— Exercise requirements —
Write out the following listing's lines from the one with "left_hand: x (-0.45" to the one with "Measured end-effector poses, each", exactly, with both included and no others.
=== Input data ===
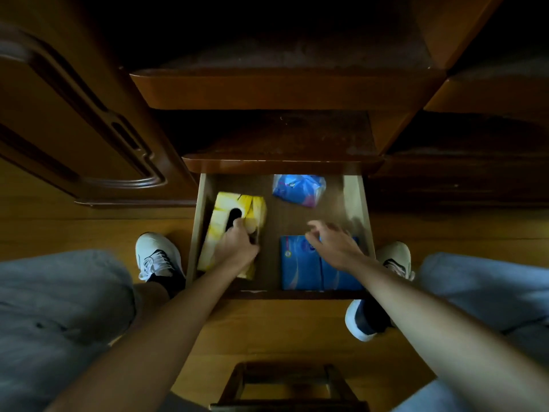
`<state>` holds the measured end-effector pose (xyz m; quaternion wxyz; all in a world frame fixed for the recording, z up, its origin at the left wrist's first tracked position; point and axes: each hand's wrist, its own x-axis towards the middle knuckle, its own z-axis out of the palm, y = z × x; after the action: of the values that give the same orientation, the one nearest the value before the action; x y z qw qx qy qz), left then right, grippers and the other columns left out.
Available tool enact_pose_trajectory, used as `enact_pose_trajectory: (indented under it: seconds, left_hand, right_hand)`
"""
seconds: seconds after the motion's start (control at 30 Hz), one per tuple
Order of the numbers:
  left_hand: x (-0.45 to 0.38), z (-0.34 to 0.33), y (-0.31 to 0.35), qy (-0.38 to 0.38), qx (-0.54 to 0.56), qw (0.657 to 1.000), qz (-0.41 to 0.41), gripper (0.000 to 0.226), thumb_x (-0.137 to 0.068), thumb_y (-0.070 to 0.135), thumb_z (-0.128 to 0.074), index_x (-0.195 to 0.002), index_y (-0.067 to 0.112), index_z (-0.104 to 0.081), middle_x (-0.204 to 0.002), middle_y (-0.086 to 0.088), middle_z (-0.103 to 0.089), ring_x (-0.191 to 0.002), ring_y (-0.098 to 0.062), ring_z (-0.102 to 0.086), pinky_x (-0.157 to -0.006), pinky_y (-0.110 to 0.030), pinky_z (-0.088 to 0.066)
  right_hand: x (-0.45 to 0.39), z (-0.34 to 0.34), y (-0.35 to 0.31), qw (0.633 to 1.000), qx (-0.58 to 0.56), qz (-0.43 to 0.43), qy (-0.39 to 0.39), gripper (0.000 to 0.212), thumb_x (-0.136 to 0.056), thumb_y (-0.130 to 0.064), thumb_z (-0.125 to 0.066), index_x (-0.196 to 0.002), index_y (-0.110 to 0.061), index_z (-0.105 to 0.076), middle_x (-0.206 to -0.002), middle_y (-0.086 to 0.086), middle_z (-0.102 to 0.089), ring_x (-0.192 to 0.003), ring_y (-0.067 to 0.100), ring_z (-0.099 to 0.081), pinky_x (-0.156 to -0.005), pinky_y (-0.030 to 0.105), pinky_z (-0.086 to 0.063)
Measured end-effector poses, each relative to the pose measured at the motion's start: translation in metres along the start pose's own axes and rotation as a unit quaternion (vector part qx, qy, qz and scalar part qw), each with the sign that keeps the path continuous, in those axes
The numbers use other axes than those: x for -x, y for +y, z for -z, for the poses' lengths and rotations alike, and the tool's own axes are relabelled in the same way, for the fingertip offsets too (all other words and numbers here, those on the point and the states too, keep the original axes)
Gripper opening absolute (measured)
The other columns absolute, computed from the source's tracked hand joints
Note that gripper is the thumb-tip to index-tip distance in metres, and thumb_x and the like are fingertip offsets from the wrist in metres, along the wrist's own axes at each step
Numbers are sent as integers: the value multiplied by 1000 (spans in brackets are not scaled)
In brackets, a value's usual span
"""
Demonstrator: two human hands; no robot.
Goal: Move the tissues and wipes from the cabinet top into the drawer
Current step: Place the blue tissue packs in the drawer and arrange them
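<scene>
Yellow tissue box (221, 230) sits left in open drawer (353, 203), left hand (237, 248) gripping it. Right hand (334, 248) loose, blurry, over near-right blue pack (300, 269). Blue wipes bag (298, 190) far right.

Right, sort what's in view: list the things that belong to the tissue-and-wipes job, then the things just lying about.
Part of the job:
yellow tissue box, under the left hand
blue flat pack, below the right hand
blue soft packet, at the back
open drawer holding all three

Just about:
wooden stool
cabinet door
</scene>
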<state>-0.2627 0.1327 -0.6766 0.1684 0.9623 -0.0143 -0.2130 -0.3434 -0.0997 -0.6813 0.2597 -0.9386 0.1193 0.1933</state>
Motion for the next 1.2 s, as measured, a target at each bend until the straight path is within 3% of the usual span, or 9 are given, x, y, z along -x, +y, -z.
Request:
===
— Answer section —
  left_hand: x (-0.45 to 0.38), z (-0.34 to 0.33), y (-0.31 to 0.35), qy (-0.38 to 0.38), qx (-0.54 to 0.56), qw (0.657 to 1.000), qz (-0.41 to 0.41), gripper (0.000 to 0.226), thumb_x (-0.137 to 0.068), thumb_y (-0.070 to 0.135), thumb_z (-0.128 to 0.074), index_x (-0.195 to 0.002), index_y (-0.067 to 0.112), index_z (-0.104 to 0.081), middle_x (-0.204 to 0.002), middle_y (-0.086 to 0.088), middle_z (-0.103 to 0.089), ring_x (-0.191 to 0.002), ring_y (-0.098 to 0.062), ring_z (-0.102 to 0.086), pinky_x (-0.157 to -0.006), pinky_y (-0.110 to 0.030), pinky_z (-0.088 to 0.066)
  right_hand: x (-0.45 to 0.39), z (-0.34 to 0.34), y (-0.35 to 0.31), qw (0.633 to 1.000), qx (-0.58 to 0.56), qz (-0.43 to 0.43), qy (-0.39 to 0.39), gripper (0.000 to 0.212), thumb_x (-0.136 to 0.056), thumb_y (-0.130 to 0.064), thumb_z (-0.125 to 0.066), index_x (-0.196 to 0.002), index_y (-0.110 to 0.061), index_z (-0.105 to 0.076), middle_x (-0.206 to -0.002), middle_y (-0.086 to 0.086), middle_z (-0.102 to 0.089), ring_x (-0.192 to 0.003), ring_y (-0.067 to 0.100), ring_z (-0.099 to 0.081), pinky_x (-0.156 to -0.005), pinky_y (-0.030 to 0.105), pinky_z (-0.086 to 0.063)
Measured end-effector poses, each relative to the pose measured at the motion's start: translation in metres along the start pose's own axes and rotation as a unit quaternion (vector part qx, qy, qz and scalar part qw), each with the sign that keeps the path continuous, in those axes

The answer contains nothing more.